Les libertaires, comme beaucoup de socialistes, ont le plus souverain mépris pour le suffrage universel et pour le droit de voter. « Le bulletin de vote, nous dit M. Jean Grave, n’est pour les travailleurs qu’un attrape-nigaud ; » il est « l’acceptation de l’oppression politique et de l’exploitation économique par la grande masse, pour le plus grand profit de ceux qui exercent le pouvoir et qui détiennent la richesse sociale. » L’émancipation « ne dépend pas du choix des maîtres, mais de savoir s’en passer[1]. » Belle maxime, assurément, et que nous acceptons.

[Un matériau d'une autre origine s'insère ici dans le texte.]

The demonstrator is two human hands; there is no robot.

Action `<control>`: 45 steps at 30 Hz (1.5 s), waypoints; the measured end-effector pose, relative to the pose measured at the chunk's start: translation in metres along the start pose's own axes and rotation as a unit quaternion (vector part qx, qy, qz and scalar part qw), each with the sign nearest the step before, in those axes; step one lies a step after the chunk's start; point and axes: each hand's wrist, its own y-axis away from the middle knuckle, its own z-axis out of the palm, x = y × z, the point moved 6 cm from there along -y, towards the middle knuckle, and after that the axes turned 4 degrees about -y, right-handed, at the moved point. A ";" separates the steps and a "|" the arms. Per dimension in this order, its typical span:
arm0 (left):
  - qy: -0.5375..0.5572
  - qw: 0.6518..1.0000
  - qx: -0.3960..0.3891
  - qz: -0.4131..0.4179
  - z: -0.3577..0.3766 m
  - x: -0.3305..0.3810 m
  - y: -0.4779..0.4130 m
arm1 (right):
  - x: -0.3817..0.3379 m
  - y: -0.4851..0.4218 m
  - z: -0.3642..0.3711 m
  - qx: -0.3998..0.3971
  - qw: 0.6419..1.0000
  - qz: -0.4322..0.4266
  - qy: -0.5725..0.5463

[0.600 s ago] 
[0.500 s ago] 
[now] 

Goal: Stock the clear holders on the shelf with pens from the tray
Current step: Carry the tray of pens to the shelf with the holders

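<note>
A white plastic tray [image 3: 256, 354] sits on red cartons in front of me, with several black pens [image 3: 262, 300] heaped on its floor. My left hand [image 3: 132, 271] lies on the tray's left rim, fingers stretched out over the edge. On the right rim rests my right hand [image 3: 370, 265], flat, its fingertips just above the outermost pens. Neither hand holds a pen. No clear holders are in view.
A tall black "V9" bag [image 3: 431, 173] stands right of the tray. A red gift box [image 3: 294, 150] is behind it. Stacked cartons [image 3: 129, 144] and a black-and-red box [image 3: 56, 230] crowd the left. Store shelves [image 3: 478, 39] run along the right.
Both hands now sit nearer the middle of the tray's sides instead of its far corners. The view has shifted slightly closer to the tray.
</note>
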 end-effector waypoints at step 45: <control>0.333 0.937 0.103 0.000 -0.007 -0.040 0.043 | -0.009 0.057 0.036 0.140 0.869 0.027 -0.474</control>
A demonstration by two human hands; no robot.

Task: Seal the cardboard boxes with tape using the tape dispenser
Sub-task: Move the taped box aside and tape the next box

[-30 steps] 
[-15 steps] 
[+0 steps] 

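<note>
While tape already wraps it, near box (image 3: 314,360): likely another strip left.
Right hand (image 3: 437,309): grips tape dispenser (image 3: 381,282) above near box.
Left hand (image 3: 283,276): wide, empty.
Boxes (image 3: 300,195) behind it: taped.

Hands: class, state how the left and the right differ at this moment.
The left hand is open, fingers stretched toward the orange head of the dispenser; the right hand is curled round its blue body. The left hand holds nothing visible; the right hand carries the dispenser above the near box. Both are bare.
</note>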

Mais il reste à savoir, si l’on supprime le vote, comment s’organisera la société anarchiste, et si elle n’aboutira pas plus sûrement encore au triomphe des plus forts, des « maîtres. » L’anarchisme égalitaire est travaillé par une contradiction interne. La « liberté » et l’ « égalité » qui lui servent de principes, — avec la justice qui en dérive, avec la fraternité qui est une justice plus haute, — constituent elles-mêmes une loi imposée à l’individu, — imposée d’abord par raison et par persuasion, puis,

  1. L’Éclair, 30 septembre 1909.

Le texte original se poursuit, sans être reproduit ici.